Enzo Baldoni torna a Milano. Lo sapremo risarcire dagli insulti di Feltri, Farina & C?
Martedì prossimo, 23 giugno, Enzo Baldoni tornerà nella sua città, la Milano che amava. Pubblicitario, pacifista, giornalista free lance, nell’agosto 2004 era in Iraq per raccontare sul settimanale Diario la guerra in corso dopo l’abbattimento del regime di Saddam. Fu sequestrato e ucciso dai ribelli islamici che combattevano l’occupazione americana. Il suo corpo restò disperso fino al 2010, quando i suoi resti furono riportati in Italia e sepolti in Umbria, dove vivevano il padre e i fratelli.

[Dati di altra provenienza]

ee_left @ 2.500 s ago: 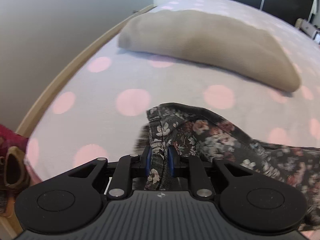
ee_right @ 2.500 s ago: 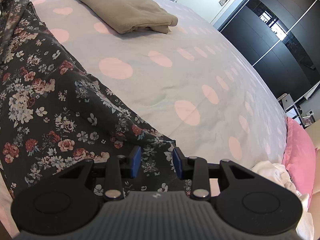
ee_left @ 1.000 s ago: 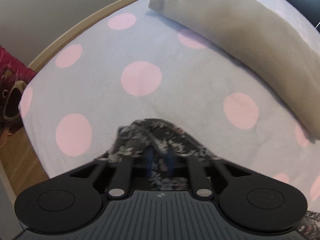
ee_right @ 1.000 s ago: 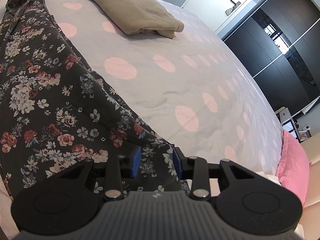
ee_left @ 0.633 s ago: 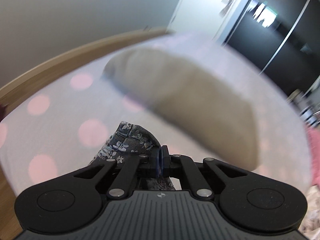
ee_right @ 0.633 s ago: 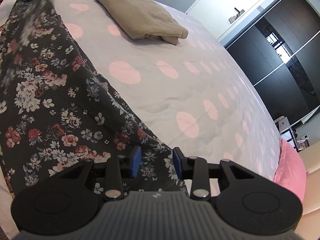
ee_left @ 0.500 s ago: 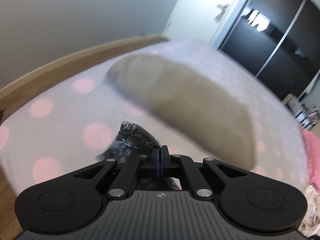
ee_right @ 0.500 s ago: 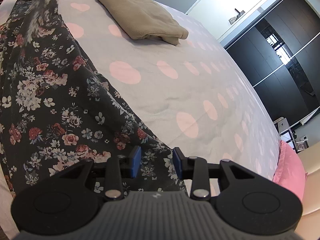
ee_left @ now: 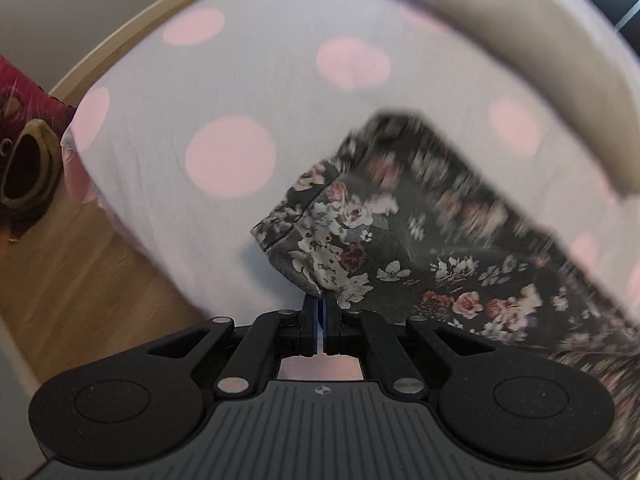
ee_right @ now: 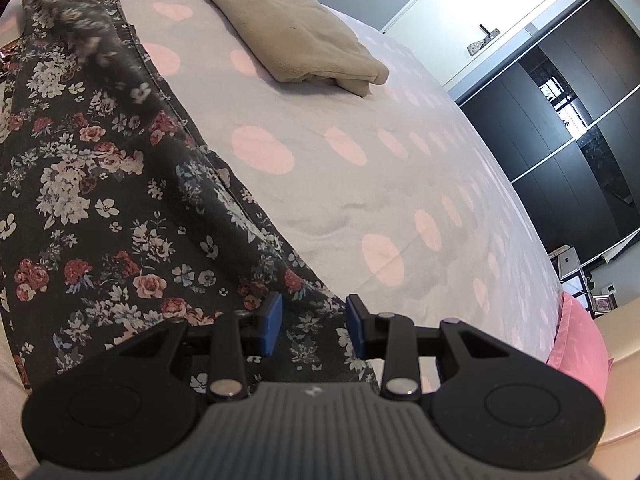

Ora la moglie Giusi Bonsignore e i figli Gabriella e Guido lo riportano a Milano, al cimitero Monumentale. In attesa che il sindaco Giuseppe Sala decida di collocarlo al Famedio, come chiede la famiglia, e di dedicargli una via, come si era impegnato a fare il suo predecessore Giuliano Pisapia.
Enzo fu rapito mentre stava tornando a Baghdad alla testa di un convoglio della Croce rossa che aveva contribuito a organizzare per portare aiuti alla città assediata di Najaf. Fu il primo su cui si esercitò la disumana ironia di giornalisti come Vittorio Feltri, che sotto titoli come “Vacanze intelligenti” e “Il pacifista col kalashnikov” lo descrisse come “un pirlacchione” alla ricerca di emozioni forti. Maurizio Scelli, allora commissario della Croce rossa, riuscì a dire che Enzo, che viaggiava sotto quella che fino allora era ritenuta la più sicura delle bandiere, quella della Croce rossa, “era in giro alla ricerca di scoop”.
Dopo la sua morte, il 26 agosto, la denigrazione orchestrata dai servizi segreti, inquinati dalla cricca di Pio Pompa, si trasformò in intossicazione informativa: i giornali, sotto dettatura, scrissero di un video (inesistente) in cui Baldoni si ribellava ai suoi rapitori, finendo ucciso, proprio mentre gli uomini del Sismi “si dannavano per salvarlo”. “Un’autorevole fonte dei servizi segreti” racconta all’Ansa che la liberazione di Enzo sembrava cosa fatta, ma poi “tutto è precipitato per un fatto imprevedibile avvenuto in loco”. Chissà quale.
Renato Farina, nome in codice “Betulla”, è più fantasioso, riesce a descrivere il video che non ha visto e che non c’è: “Verso le 18 di giovedì, alla scadenza dell’ultimatum, Enzo viene bendato… Baldoni si strappa la benda, getta la kefiah palestinese che gli avevano messo indosso. E si batte… Mentre Enzo si contorce e grida, gli sparano alla schiena, alla testa”. Poi l’efficienza di Scelli, che si era affidato mani e piedi a un ex ufficiale di Saddam, Abu Karrar, si dimostrò nella ricerca del corpo: i resti furono consegnati alla famiglia soltanto sei anni dopo, dai carabinieri del Ros. Ora Enzo torna finalmente a Milano.